Flussi di neoistituzionalismo

Uno dei motivi per cui non esiste un'unica definizione condivisa di istituzione politica è che l'approccio neoistituzionalista comprende un'ampia varietà di metodologie complementari, ma chiaramente differenti. Ci sono almeno tre rami del neoistituzionalismo: istituzionalismo della scelta razionale, istituzionalismo sociologico e istituzionalismo storico.

Istituzionalismo della scelta razionale

L'istituzionalismo della scelta razionale, che ha le sue radici nell'economia e nella teoria organizzativa, esamina le istituzioni come sistemi di regole e incentivi. Le regole vengono contestate in modo che un gruppo di attori politici possa guadagnare influenza su un altro. Il processo decisionale politico viene spiegato attraverso ipotesi di modellazione e teoria dei giochi, mentre sfidanti e detentori del potere politico si mettono l'uno contro l'altro. Pertanto, gli studiosi della scelta razionale spesso si concentrano su una singola istituzione in uno specifico lasso di tempo, sebbene alcuni guardino alle istituzioni nel tempo.

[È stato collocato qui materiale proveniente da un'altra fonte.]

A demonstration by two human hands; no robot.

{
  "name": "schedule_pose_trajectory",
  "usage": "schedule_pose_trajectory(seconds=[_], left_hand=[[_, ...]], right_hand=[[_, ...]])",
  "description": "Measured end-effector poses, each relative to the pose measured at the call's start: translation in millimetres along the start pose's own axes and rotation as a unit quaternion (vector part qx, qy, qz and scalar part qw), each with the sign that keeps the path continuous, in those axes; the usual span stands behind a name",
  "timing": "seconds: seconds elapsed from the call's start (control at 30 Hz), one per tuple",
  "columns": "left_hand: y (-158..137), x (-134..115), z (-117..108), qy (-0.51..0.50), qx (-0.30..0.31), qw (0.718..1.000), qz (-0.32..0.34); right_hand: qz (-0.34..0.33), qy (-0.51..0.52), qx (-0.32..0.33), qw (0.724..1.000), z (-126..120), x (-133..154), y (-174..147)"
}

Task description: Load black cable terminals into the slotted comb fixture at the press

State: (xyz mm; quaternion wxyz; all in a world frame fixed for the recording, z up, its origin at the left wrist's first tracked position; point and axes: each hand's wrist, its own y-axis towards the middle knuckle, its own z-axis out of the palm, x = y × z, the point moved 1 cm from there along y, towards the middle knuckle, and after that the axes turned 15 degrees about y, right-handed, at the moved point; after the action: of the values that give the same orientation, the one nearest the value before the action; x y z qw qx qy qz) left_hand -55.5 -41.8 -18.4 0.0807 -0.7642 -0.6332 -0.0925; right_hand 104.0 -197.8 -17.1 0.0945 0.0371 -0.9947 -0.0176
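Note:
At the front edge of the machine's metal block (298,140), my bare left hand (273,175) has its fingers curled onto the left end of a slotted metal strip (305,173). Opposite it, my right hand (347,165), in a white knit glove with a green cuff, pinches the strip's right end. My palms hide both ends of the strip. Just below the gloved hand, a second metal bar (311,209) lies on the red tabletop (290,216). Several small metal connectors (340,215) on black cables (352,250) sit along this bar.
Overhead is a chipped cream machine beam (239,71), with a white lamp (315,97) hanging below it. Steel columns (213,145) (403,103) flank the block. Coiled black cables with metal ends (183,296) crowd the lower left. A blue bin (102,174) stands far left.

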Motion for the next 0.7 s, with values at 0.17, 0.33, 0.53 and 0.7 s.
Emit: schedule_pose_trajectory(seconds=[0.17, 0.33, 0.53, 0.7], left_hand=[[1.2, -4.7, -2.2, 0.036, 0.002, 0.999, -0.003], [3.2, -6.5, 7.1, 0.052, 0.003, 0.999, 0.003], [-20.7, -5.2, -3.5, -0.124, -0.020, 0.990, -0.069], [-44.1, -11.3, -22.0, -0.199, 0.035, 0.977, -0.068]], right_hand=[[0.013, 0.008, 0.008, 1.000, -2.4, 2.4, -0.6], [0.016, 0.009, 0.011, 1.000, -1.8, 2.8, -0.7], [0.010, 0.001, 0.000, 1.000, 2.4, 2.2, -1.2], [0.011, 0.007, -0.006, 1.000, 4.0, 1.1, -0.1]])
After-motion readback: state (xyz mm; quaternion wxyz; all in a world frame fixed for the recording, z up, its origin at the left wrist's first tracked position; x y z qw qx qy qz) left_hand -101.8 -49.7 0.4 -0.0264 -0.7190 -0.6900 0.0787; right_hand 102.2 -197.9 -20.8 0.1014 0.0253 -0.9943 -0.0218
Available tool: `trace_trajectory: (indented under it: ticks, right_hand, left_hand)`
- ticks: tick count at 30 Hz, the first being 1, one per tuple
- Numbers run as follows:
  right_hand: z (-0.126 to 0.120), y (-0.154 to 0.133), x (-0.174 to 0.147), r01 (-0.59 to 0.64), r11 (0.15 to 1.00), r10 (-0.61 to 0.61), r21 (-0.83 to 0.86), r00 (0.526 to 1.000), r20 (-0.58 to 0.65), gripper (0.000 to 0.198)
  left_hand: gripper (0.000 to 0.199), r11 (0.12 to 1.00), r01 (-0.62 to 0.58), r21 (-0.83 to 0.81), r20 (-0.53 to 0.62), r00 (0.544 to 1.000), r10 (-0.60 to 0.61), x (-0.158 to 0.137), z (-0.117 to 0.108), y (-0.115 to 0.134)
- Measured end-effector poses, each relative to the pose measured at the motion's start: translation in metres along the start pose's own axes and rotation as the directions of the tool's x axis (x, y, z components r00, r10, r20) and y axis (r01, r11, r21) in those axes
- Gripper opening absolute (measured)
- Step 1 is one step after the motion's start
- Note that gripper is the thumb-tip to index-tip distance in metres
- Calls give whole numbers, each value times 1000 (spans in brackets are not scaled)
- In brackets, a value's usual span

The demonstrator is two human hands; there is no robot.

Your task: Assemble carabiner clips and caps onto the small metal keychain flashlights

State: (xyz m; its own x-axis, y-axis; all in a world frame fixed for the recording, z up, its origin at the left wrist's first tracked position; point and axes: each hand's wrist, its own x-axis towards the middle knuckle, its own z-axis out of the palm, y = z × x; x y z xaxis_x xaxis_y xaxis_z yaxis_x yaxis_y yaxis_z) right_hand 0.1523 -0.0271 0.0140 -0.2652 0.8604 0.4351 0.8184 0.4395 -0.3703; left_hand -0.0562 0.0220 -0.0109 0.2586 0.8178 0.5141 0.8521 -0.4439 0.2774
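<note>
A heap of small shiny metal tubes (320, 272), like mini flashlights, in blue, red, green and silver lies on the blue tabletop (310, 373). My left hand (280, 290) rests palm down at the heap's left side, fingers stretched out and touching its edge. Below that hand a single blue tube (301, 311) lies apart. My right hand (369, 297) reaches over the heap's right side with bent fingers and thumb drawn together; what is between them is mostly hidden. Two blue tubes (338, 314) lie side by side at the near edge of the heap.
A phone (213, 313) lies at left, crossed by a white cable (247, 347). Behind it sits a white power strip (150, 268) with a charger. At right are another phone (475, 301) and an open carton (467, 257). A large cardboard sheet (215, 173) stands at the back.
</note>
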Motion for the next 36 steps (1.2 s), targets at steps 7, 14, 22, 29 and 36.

Istituzionalismo sociologico

Questo flusso, che ha le sue radici nella sociologia, nella teoria organizzativa, nell'antropologia e negli studi culturali, sottolinea l'idea di culture istituzionali. Gli studiosi di questo flusso vedono le regole, le norme e le strutture istituzionali non come intrinsecamente razionali o dettate da preoccupazioni di efficienza, ma piuttosto come costruite culturalmente. Tendono a considerare il ruolo del mito e delle cerimonie nella creazione di culture istituzionali, così come il ruolo dei sistemi simbolici, degli script cognitivi e dei modelli morali. A volte assumono un approccio normativo (usuale e consuetudinario) allo studio delle istituzioni politiche e tendono a offuscare il confine tra istituzioni e cultura. Il loro lavoro si concentra spesso su questioni di legittimità sociale e culturale dell'organizzazione e dei suoi partecipanti.